U.S. & World News Digest 12-14

— In probe, Trump uses ‘advice-of-counsel’ rule

NEW YORK (AP) — President Donald Trump offered a simple defense Thursday to accusations he broke campaign finance law by directing attorney Michael Cohen to orchestrate hush-money payments to conceal Trump’s alleged affairs: He was following terrible advice from a bad lawyer.

“I never directed Michael Cohen to break the law. He was a lawyer and he is supposed to know the law. It is called ‘advice of counsel,’” Trump wrote on Twitter.

The advice-of-counsel defense is a real thing. But Trump’s ability to use it, if he were ever formally accused of a crime, is far from certain. And it could be risky.

“People talk about advice-of-counsel as a defense more than it’s actually asserted, and it’s rarely successful,” said Dane Ciolino, a constitutional law professor at Loyola University in New Orleans.

Courts have held that the defense applies when a person has gone to a lawyer to ask about whether something is legal, disclosed all material facts, and then relied in good faith on the professional’s advice that no laws were being broken.

The illegal act in this case involves payments made to porn star Stormy Daniels and Playboy centerfold Karen McDougal to keep them from talking about sexual encounters they say they had with Trump while he was married.

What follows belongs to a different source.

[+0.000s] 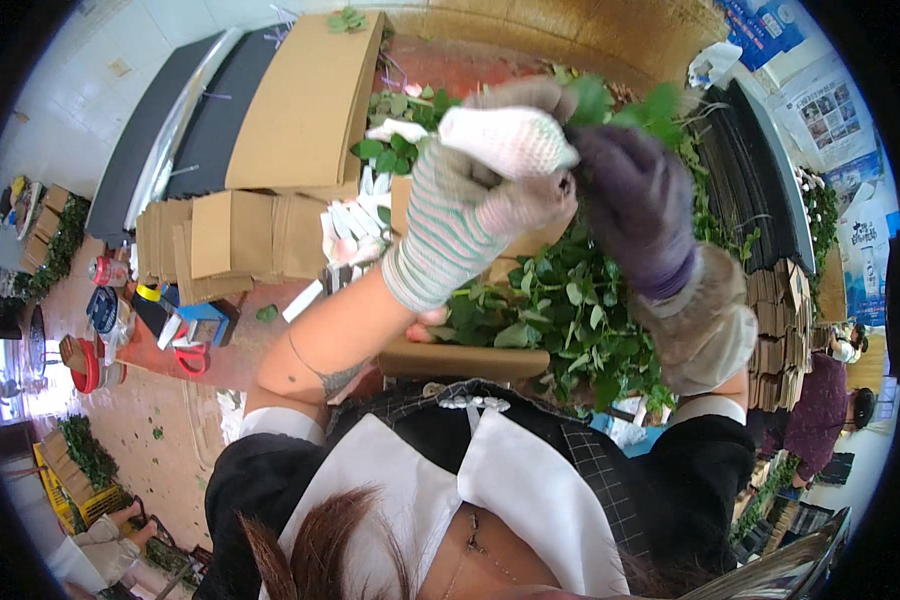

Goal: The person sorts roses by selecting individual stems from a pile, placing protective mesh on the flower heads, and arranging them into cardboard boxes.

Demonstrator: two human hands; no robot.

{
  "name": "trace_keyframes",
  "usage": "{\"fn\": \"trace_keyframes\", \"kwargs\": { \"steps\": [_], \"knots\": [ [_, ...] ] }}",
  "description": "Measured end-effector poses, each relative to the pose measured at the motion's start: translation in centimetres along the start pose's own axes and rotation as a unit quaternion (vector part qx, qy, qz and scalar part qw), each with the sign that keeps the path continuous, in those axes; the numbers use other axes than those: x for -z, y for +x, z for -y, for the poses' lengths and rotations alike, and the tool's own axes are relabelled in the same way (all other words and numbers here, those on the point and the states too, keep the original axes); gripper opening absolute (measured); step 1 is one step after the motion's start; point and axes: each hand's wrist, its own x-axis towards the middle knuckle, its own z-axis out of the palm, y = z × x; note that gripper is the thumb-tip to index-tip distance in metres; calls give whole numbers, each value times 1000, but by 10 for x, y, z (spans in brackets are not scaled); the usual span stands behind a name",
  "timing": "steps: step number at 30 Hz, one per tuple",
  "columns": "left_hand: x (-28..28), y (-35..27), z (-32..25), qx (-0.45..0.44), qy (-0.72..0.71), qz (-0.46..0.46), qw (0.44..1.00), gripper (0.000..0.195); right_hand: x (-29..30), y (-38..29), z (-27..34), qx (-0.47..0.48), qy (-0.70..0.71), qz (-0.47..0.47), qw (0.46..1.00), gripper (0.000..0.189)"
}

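Observation:
In front of my chest, my left hand [461,199], in a green-and-white striped glove, grips a white mesh sleeve [504,142]. Pink shows faintly through the mesh; whatever it encloses is hidden. At the sleeve's narrow right end, my right hand [634,195], in a purple glove, has its fingers curled. Blurred green leaves [656,112] show just beyond that hand, but motion blur hides what its fingers hold. Below both hands lies a heap of leafy green stems [570,315], beside a rolled cardboard edge [465,360]. Loose white mesh sleeves [356,225] lie left of my left hand.
Folded cardboard pieces [229,232] and a large cardboard sheet [300,105] stand at left. Red-handled scissors [191,358] and a drink can [109,270] lie near the table's left edge. Cardboard stacks [776,337] border the right. Another person [817,412] is farther right.

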Motion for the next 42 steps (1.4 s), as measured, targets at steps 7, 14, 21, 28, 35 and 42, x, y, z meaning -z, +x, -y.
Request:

Federal prosecutors in New York say the payments amounted to illegal campaign contributions because they were made at the height of the 2016 election season to keep voters from learning of Trump’s alleged infidelities. Cohen was sentenced Wednesday to three years in prison for the violations and other crimes, including bank fraud and tax evasion.

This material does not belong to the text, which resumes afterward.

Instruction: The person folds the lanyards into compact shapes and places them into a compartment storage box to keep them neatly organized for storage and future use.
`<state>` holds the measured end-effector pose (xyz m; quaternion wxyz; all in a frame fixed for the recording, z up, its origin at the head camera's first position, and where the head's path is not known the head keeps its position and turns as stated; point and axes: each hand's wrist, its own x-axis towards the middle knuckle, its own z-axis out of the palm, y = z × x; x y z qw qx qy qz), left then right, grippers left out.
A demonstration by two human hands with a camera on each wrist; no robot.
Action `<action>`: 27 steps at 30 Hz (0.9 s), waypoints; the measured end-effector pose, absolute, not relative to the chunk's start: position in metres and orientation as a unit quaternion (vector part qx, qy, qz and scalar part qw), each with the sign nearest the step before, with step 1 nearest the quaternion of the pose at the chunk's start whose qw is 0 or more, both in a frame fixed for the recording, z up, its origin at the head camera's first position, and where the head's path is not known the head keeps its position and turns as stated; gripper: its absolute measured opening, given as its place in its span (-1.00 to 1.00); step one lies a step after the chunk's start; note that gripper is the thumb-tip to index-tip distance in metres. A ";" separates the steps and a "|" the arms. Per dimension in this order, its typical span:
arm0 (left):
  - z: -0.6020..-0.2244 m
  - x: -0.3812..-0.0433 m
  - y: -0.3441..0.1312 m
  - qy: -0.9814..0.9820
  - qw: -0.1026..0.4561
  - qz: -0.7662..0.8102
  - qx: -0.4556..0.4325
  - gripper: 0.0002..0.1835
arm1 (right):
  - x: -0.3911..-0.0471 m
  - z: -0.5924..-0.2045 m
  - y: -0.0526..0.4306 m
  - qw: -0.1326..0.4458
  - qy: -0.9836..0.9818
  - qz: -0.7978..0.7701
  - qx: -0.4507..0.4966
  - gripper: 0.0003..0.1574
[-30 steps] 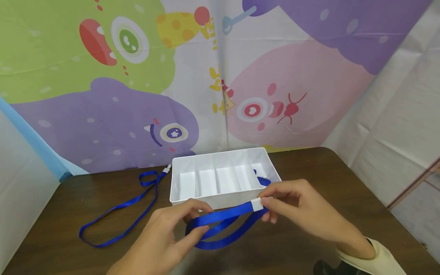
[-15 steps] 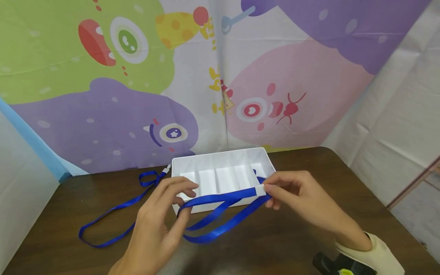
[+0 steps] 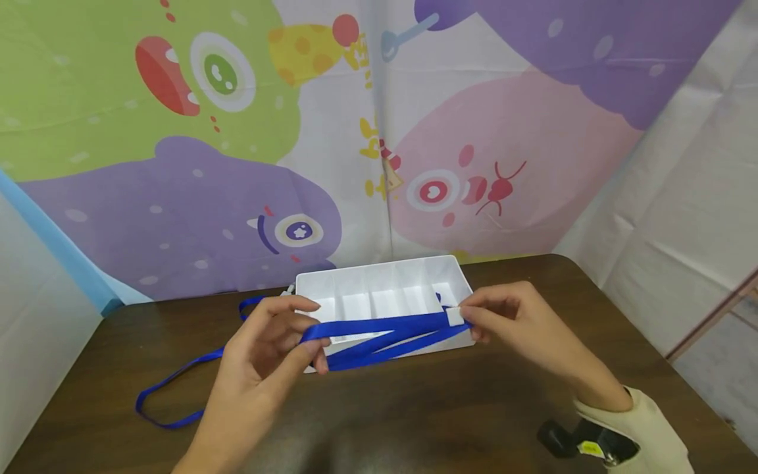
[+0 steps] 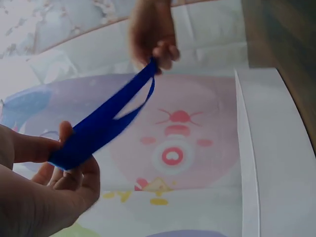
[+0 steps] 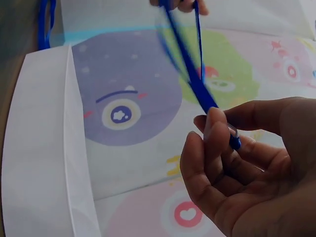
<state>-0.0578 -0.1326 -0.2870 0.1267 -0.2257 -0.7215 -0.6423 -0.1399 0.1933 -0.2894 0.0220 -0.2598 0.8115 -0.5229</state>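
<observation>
In the head view a blue lanyard [image 3: 379, 326] is stretched in folded loops between both hands, in front of and over a white divided box [image 3: 349, 282]. My left hand [image 3: 254, 362] holds the looped end between thumb and fingers. At the other end, my right hand [image 3: 527, 336] pinches the lanyard by its white plastic clip [image 3: 454, 316]. The left wrist view shows the strap [image 4: 103, 123] gathered at the left fingers. From the right wrist, the strap [image 5: 190, 69] runs away from the pinching fingers, slightly blurred.
A second blue lanyard [image 3: 210, 356] lies on the brown table [image 3: 414, 421], left of the box and partly behind my left hand. Something blue [image 3: 439, 297] shows in the box's right compartment. A cartoon-printed cloth [image 3: 237, 197] hangs behind the table.
Both hands have risen toward the box, and the left has moved leftward. The lanyard's loops, slack before, are now drawn out longer and flatter. The right hand keeps its pinch on the clip.
</observation>
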 end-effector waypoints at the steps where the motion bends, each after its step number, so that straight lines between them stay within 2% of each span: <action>1: -0.287 -0.058 -0.133 -0.713 0.119 -0.652 -0.226 -0.65 | -0.142 -0.290 0.194 0.022 0.814 -0.519 -0.260 -0.88; 6: -0.287 -0.057 -0.132 -0.695 0.096 -0.671 -0.239 -0.64 | -0.148 -0.295 0.197 0.032 0.821 -0.507 -0.259 -0.88; 10: -0.291 -0.059 -0.131 -0.684 0.118 -0.666 -0.272 -0.63 | -0.152 -0.297 0.199 0.038 0.828 -0.501 -0.248 -0.87; 15: -0.298 -0.062 -0.126 -0.713 0.190 -0.593 -0.321 -0.49 | -0.156 -0.298 0.200 0.050 0.835 -0.493 -0.241 -0.86; 19: -0.305 -0.065 -0.124 -0.802 0.270 -0.441 -0.299 -0.39 | -0.157 -0.299 0.201 0.050 0.823 -0.507 -0.250 -0.87; 23: -0.309 -0.069 -0.125 -0.861 0.304 -0.320 -0.252 -0.51 | -0.157 -0.298 0.204 0.047 0.808 -0.526 -0.261 -0.88; 27: -0.311 -0.073 -0.127 -0.867 0.304 -0.318 -0.234 -0.70 | -0.160 -0.298 0.210 0.047 0.808 -0.529 -0.257 -0.87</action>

Michigan governor has final deal over pipeline

TRAVERSE CITY, Mich. (AP) — Michigan Gov. Rick Snyder’s administration has wrapped up negotiations with Enbridge Inc. on building a tunnel to contain an oil pipeline beneath a Great Lakes waterway.

Snyder’s office released a series of agreements Thursday with the Canadian pipeline company. They include details and timelines for the plan to drill the tunnel through bedrock under the Straits of Mackinac, which connects Lakes Huron and Michigan. The project would allow decommissioning of twin pipelines that run more than four miles across the bottom of the straits.

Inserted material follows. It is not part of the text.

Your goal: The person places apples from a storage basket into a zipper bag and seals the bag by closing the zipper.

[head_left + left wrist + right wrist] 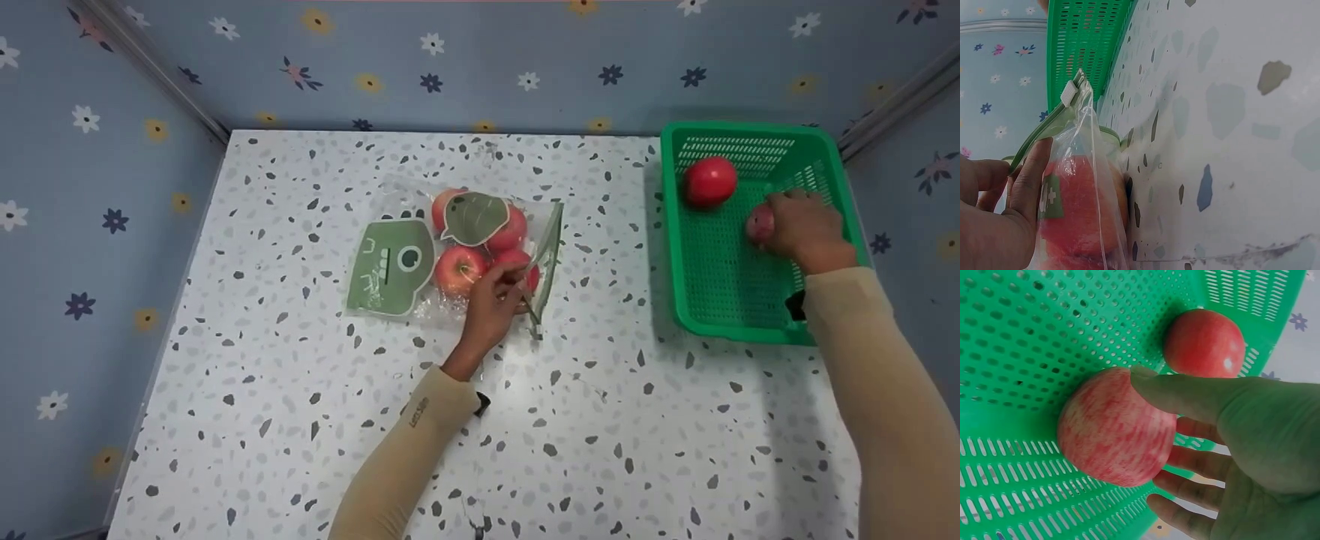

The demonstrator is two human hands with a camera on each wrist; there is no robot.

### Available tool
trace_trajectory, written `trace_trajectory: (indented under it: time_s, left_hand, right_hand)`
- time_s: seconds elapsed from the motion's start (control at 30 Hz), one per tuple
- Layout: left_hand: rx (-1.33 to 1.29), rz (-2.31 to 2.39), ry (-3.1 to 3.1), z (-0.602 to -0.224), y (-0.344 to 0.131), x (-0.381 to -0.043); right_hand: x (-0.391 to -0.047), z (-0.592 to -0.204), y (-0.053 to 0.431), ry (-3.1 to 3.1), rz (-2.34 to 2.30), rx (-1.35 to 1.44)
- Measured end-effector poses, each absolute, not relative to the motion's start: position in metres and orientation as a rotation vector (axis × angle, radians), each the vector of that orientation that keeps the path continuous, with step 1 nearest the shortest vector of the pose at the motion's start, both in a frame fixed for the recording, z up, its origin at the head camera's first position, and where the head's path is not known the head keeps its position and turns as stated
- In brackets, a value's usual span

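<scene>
On the table lies a clear slider zip bag with a green monster print, and several red apples are inside it. My left hand pinches the bag's green zip edge between thumb and fingers, lifting it in the left wrist view, where the white slider shows at the corner. Inside the green basket, my right hand holds a streaky red apple, thumb on one side and fingertips at the other. A second, redder apple sits by the basket's back left corner.
The speckled white table carries the bag near its middle and the basket at its right edge. Flower-patterned walls stand at the back and both sides. The basket has raised, slotted walls.
</scene>
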State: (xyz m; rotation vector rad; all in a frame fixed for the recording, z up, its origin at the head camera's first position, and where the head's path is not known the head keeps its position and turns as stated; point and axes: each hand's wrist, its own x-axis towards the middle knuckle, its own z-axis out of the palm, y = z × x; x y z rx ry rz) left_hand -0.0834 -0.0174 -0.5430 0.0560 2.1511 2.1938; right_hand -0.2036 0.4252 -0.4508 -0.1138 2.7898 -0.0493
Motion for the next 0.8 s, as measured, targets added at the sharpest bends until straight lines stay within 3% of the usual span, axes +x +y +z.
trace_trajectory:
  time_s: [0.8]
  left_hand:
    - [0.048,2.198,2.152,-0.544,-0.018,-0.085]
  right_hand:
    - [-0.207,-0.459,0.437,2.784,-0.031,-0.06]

The Michigan Legislature voted this week to establish a panel that will oversee construction and operation of the tunnel. Its first meeting is scheduled for next Wednesday. Snyder wants the Mackinac Straits Corridor Authority to approve the Enbridge deal before he leaves office this month.

U.S. demands an end to violence in Cameroon

UNITED NATIONS (AP) — The United States demanded an immediate end to violence in Cameroon on Thursday and a speedy start to talks between the government and Anglophone separatists without preconditions.

U.S. deputy ambassador Jonathan Cohen told the Security Council that security and humanitarian conditions in Cameroon’s English-speaking North West and South West regions “have significantly deteriorated.”

October was the most violent month on record in recent years — and November is likely to surpass it, he said.

Hundreds have been killed in Cameroon’s English-speaking regions in months of fighting between the military and separatists who claim they are marginalized in the largely French-speaking country.

“The violence must stop now,” Cohen said. “The United States calls for an immediate and broad-based reconciliatory dialogue, without preconditions. ... We urge all sides to foreswear violence, to restore peace, and to resolve their grievances through political dialogue.”

He said the escalating violence is obstructing the delivery of humanitarian aid to over 430,000 internally displaced people as well as education and health access to children in rural areas. Reena Ghelani, director of U.N. humanitarian operations, warned that Cameroon is “one of the fastest growing displacement crises in Africa,” saying that in addition to those who have fled their homes and remain in the country over 30,000 Cameroonians have crossed the border into Nigeria seeking refuge.

The majority of internally displaced Cameroonians “are hiding in dense forests, without adequate shelter and lacking food, water and basic services,” Ghelani said. “Schools and markets are also disrupted and there are alarming health needs.”